Setiap subuh, suara Haji Maksum (65) menggema di masjid Perumnas, Tarakan, Kalimantan Utara. Ia memimpin jemaah dengan penuh khidmat.
Sebagai imam masjid dan tokoh masyarakat Banjar, ia dikenal pendiam, sabar, dan disegani. Namun kini di usia senjanya, ia yang pernah menjadi pedagang dan Ketua RT selama 30 tahun, terkurung di balik jeruji besi. Tuduhan pemalsuan dokumen atas tanah warisannya sejak 1983, membuatnya menjadi korban dugaan kriminalisasi oleh mafia tanah.
"Ayah cuma bilang, 'sabar, Allah bersama kita', tapi hati kami hancur melihatnya di jeruji," ungkap Rudiyah Alawiyah, anak keempat Haji Maksum kepada detikKalimantan, Minggu (17/8/2025).
Sosok Haji Maksum
Haji Maksum bukan nama asing di Tarakan. Selama puluhan tahun, ia dikenal sebagai pedagang emas dan jam di Taman Hiburan Masyarakat (THM), tepatnya sejak 1979.
Kemudian ia menjadi penghulu di KUA Tarakan, dan menjabat Ketua RT 49 di Perumnas selama tiga dekade. Ia juga pernah memenangkan sengketa perdata melawan pengembang perumahan PNS pada tahun 2000, membuktikan keteguhannya memperjuangkan kebenaran.
Namun kini ia menghadapi cobaan berat. Tanah seluas 30.000 m² di Jalan Bhayangkara RT 64, yang telah dimilikinya sejak 1983, diduga diserobot dan kini dikuasai perusahaan untuk pembangunan apartemen.

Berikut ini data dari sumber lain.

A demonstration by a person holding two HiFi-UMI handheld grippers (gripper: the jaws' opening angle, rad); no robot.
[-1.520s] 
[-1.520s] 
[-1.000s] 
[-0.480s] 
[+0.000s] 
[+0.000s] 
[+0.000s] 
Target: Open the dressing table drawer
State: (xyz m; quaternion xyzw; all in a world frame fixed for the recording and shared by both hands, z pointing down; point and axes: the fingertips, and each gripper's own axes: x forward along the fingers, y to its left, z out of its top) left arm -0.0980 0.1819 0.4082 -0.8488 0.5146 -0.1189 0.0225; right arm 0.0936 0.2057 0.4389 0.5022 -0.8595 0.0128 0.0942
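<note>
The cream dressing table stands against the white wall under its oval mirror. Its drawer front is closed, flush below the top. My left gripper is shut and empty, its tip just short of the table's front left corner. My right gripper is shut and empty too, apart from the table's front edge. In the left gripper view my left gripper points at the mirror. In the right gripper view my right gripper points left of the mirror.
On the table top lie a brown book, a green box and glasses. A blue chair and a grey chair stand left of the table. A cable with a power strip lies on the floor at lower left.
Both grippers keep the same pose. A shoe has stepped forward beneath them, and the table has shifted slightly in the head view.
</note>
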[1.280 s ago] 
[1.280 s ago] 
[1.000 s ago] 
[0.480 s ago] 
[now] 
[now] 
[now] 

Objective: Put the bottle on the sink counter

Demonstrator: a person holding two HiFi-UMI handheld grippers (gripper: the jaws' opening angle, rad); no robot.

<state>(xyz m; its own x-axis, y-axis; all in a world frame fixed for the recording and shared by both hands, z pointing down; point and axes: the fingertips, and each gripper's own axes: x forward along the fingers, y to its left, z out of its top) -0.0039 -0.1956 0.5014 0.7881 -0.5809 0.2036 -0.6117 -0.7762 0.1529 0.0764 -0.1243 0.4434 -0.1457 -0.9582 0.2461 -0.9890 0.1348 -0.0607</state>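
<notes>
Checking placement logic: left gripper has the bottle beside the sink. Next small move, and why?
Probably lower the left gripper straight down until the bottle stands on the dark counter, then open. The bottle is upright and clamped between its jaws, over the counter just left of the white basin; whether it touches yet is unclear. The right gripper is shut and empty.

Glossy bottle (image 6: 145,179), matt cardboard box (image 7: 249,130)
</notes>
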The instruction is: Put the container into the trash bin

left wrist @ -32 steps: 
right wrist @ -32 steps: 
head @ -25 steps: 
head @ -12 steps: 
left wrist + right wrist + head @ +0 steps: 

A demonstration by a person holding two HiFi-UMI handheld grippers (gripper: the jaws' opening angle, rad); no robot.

"Surat tanah ayah saya sah, kami bayar pajak setiap tahun. Tapi justru disita polisi," kata Rudiyah melalui panggilan daring.
Ironisnya, pelapor tidak mampu menunjukkan bukti kepemilikan sah saat mediasi di Polres Tarakan atau Rapat Dengar Pendapat (RDP) di DPRD Tarakan.
"Mereka tidak pernah hadir, tidak punya bukti. Tapi ayah saya yang ditahan," keluh Rudiyah.